Hi @ControlNet - thank you for your work and for releasing the code for the paper. May I know in how many days (approximately) the code and finetuned checkpoints of the fine-tuning experiments will be released?

I'm looking forward to reproduce the results and build on top of your work! Thank you!

ControlNet commented 1 year ago

@ashok-arjun Hi, I'm working on it and will release the pretraining, adaptation to downstream and evaluation code step by step.

ControlNet commented 1 year ago

@ashok-arjun Training code is ready.

ashok-arjun commented 1 year ago

Thank you for the prompt upload, @ControlNet, I'll work with this for now.

Will look forward to the adaptation and evaluation code.

Thanks a lot, @ControlNet.

Ap1075 commented 10 months ago

@ZJ-CAI were you able to do this?

ControlNet commented 10 months ago

@ashok-arjun Now the evaluation code is ready.

rainbowoldhorse commented 9 months ago

Hello author, @ControlNet I want use your Marlin model on Wav2lip. After reviewing the decoder code you provided earlier, I have a few questions that I would like to ask you,

  1. I understand that your x is the result of the Marlin encoder. Taking the first merging tensor as an example, it is (B, 8, 768,14,14), IMG consists of 16 images of the lower half of the face, stacked in the channel,so img shape is (B, 3 * 2, 8, 14, 14). The reason why I understand this is because 768 needs to be added to 6 at the channel, and I cannot think of a better explanation.Is my understanding correct? If not, what should be the original meaning and shape of "x" and "img"?

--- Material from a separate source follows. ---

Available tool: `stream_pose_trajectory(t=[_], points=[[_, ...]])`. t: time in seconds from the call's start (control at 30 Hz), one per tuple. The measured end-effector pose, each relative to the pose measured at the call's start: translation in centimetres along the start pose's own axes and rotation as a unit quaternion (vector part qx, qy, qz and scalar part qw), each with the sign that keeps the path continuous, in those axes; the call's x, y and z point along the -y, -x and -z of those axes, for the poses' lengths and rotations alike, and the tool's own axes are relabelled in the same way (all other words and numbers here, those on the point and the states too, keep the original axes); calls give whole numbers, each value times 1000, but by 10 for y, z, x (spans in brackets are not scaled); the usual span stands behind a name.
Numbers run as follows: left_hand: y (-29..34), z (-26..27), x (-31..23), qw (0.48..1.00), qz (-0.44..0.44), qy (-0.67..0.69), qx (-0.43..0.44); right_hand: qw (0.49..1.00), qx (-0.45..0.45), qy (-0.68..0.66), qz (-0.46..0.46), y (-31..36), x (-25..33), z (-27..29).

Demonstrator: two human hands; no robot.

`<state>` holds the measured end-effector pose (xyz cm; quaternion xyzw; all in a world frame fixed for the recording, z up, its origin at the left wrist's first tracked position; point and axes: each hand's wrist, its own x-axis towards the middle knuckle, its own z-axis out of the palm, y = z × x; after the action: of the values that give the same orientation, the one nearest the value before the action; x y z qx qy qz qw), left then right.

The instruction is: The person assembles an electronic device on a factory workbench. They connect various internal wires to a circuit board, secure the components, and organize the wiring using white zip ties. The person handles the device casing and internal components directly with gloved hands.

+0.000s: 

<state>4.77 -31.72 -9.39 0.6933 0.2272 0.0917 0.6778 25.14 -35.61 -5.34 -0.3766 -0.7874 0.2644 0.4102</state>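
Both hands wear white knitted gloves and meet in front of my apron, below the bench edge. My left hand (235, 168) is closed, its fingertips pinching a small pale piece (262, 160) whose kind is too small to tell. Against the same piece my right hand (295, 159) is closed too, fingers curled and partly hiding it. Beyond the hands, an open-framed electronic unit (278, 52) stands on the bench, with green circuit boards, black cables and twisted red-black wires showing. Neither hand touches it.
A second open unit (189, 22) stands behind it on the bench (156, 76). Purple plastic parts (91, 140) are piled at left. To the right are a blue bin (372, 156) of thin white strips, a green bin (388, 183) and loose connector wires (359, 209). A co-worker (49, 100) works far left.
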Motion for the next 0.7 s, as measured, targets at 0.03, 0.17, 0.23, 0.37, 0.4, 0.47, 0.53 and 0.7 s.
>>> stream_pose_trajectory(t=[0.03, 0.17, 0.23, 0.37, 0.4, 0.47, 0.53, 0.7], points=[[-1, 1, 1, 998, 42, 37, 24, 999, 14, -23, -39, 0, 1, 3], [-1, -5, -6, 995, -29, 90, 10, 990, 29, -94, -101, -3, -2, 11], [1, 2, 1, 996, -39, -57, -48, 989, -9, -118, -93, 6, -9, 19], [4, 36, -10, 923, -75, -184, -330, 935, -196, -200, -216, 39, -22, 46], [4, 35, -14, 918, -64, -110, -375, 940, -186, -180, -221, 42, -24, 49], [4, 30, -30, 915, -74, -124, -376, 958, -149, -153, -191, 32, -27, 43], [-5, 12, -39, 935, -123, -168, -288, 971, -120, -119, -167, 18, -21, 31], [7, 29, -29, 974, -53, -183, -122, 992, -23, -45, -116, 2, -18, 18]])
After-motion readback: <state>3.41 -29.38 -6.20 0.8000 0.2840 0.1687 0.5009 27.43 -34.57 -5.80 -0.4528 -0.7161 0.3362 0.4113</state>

  2. In your decoder code, I cannot infer where the audio features are fused with the Marlin features. How can I integrate the audio?

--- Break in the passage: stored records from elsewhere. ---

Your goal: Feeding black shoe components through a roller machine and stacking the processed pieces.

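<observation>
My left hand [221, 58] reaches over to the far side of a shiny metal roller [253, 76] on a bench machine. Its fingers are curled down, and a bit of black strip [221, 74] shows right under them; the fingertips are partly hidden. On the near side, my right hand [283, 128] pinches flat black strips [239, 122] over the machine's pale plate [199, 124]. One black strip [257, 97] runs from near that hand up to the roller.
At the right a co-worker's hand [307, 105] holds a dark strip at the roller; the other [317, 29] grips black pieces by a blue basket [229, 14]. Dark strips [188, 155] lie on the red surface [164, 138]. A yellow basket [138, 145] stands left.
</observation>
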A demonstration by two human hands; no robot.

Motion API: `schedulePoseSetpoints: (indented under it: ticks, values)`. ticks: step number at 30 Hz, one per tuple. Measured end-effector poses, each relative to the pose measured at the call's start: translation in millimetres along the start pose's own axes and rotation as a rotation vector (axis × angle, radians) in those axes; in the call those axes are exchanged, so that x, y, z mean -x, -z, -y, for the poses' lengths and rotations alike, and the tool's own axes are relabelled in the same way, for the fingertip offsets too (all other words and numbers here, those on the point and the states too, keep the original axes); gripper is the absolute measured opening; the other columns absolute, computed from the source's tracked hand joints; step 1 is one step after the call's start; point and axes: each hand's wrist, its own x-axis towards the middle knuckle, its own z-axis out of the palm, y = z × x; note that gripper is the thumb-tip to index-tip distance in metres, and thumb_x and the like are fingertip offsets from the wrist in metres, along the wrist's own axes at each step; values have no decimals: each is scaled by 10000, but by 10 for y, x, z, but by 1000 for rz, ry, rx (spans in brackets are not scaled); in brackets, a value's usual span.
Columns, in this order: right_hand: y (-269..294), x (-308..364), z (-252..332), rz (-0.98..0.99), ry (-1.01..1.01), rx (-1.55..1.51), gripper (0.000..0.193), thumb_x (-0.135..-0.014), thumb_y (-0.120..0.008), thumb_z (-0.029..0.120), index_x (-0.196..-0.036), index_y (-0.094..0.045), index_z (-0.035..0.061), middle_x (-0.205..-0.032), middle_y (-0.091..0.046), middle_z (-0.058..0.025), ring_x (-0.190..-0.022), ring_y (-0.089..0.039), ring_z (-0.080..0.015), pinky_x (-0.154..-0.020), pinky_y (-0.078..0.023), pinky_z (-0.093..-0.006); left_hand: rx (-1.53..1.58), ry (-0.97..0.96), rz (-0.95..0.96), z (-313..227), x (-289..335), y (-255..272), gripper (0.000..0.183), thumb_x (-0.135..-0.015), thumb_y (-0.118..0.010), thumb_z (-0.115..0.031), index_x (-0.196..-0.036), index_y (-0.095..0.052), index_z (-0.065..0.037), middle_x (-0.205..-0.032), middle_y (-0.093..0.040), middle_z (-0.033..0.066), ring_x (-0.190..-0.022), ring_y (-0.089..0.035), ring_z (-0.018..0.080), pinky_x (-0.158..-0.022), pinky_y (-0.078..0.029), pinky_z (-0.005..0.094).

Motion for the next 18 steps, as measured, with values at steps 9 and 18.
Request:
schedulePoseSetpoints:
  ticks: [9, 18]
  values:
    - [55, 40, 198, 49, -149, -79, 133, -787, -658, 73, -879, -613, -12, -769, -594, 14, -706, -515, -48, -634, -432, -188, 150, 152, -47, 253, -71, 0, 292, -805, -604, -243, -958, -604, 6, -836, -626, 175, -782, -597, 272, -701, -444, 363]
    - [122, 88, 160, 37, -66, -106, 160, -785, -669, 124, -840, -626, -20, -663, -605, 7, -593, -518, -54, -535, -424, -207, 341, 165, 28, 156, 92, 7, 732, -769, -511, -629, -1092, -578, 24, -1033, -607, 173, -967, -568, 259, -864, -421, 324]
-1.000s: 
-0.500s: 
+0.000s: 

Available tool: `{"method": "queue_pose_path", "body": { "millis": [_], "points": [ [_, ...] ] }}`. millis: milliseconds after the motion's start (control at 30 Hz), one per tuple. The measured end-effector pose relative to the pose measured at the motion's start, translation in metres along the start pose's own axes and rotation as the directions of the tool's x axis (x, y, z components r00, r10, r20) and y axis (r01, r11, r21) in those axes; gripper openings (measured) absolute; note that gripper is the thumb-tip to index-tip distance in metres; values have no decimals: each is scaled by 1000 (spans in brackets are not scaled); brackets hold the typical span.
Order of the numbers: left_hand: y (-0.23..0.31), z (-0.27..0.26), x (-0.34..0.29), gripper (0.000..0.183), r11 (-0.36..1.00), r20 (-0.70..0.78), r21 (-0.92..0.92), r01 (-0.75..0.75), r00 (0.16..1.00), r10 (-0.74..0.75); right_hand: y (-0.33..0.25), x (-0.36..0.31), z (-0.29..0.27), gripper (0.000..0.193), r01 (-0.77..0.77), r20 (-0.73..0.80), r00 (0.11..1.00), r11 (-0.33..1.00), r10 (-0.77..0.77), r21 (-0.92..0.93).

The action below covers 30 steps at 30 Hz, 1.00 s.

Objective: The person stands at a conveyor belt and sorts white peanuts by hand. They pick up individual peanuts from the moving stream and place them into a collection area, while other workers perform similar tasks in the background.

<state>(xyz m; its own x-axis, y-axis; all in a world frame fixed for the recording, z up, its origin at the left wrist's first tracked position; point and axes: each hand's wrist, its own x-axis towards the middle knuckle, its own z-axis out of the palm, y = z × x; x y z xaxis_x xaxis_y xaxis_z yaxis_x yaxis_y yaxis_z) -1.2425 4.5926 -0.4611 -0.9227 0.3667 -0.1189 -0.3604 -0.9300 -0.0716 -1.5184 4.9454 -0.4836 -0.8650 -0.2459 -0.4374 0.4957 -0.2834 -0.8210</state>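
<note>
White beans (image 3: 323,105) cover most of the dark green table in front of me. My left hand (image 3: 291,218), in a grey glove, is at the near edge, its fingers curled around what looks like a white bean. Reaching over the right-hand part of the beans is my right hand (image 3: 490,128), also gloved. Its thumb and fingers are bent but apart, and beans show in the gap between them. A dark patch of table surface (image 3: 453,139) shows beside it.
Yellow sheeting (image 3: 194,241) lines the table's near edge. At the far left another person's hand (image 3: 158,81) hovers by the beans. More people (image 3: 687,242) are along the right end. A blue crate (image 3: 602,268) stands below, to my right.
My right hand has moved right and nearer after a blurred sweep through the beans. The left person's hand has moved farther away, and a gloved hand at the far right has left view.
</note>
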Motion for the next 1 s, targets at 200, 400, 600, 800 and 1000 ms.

Sincerely seeking your advice on the above two questions, I hope you can answer my confusion,thanks.

akmalmasud96 commented 7 months ago

Hi @ControlNet, when the adaptation to downstream code will be released?

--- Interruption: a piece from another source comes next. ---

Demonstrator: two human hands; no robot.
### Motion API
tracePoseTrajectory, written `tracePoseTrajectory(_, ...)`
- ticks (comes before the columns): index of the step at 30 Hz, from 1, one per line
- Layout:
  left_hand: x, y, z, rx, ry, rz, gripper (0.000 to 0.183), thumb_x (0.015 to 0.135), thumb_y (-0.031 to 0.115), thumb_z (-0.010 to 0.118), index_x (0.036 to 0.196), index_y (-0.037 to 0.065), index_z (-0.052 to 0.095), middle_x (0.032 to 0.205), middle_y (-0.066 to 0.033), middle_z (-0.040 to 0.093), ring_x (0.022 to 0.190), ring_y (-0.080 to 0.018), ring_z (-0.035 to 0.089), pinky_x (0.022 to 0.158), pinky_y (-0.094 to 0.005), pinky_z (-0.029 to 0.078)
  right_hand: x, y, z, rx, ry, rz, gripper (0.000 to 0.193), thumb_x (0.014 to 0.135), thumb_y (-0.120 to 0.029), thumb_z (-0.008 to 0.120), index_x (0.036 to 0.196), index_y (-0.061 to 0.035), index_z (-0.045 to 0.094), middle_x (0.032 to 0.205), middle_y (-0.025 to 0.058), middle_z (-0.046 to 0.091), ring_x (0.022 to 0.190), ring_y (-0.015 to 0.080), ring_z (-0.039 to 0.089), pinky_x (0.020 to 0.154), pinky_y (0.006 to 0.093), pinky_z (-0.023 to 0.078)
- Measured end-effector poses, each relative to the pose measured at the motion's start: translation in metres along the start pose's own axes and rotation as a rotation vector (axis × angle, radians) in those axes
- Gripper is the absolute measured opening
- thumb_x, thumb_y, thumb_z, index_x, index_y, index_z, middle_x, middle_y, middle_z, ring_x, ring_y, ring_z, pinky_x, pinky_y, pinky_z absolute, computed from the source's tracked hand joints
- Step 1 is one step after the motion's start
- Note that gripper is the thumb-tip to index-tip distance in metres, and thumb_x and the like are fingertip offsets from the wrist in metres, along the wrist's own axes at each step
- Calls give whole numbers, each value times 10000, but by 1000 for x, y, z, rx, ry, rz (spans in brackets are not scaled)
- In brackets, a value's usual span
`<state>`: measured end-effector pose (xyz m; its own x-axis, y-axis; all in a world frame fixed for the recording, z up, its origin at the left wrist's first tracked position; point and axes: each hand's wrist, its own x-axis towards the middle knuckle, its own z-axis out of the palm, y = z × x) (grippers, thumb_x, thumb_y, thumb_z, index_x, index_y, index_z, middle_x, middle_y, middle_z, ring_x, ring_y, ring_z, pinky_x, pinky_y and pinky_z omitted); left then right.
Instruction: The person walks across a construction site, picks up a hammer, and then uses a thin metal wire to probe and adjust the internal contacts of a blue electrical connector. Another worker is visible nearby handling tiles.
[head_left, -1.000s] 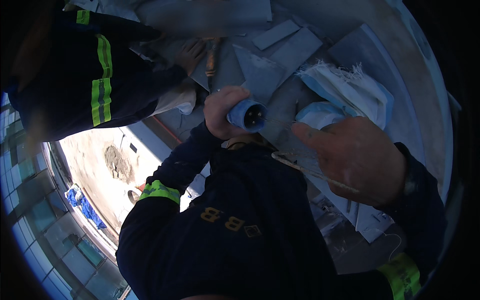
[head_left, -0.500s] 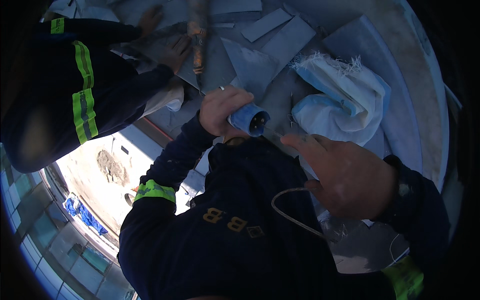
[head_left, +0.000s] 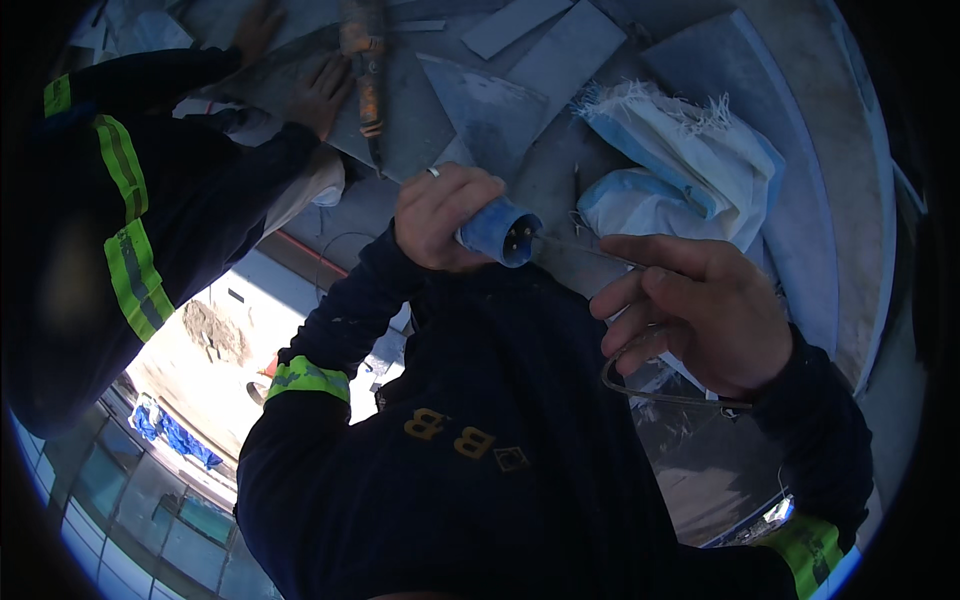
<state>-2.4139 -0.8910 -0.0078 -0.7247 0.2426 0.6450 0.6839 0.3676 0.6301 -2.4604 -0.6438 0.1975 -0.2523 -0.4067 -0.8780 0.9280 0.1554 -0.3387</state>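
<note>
My left hand [head_left: 445,215], with a ring on one finger, is closed around a blue round industrial plug [head_left: 500,232]. The plug's open end faces right and shows several metal pins inside. A thin stiff wire [head_left: 585,247] runs from among those pins to my right hand [head_left: 710,310]. There it passes between thumb and index finger, the other fingers loosely curled. Below the fingers the wire bends in a loop back toward my right wrist. Whether its tip touches a pin is too small to tell.
A co-worker in dark clothes [head_left: 190,190] leans in at upper left, hands on grey sheets. Near those hands lies an orange tool [head_left: 368,90] with a pointed tip. Flat grey slabs [head_left: 575,55] and a frayed white-blue sack [head_left: 690,170] lie beyond my hands. Blue cloth [head_left: 175,435] lies lower left.
My right hand has drawn rightward from the plug and turned, so a longer stretch of wire shows. My left hand still grips the plug. The co-worker and orange tool appear further left in view.
</note>
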Motion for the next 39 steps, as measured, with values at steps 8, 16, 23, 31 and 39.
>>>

ControlNet commented 7 months ago

@akmalmasud96 Currently, the downstream task for CelebV-HQ for action and attributes are ready.

akmalmasud96 commented 7 months ago

@ControlNet Thank you for the quick update! Could you please provide information on the status of the deepfake component? Is it ready, or do you have an estimated timeline? Additionally, is the raw code for this part available?

akmalmasud96 commented 7 months ago

Hi @ControlNet, For the DFD ( DeepfakeDetection ) task, would the same classification architecture be used ?

https://github.com/ControlNet/MARLIN/blob/23491494bb722432dcdf19f67f267aa0ccdaa48c/model/classifier.py#L14

ControlNet commented 7 months ago

@akmalmasud96 Yeah. Just reuse it for the binary classifcation and it should be fine.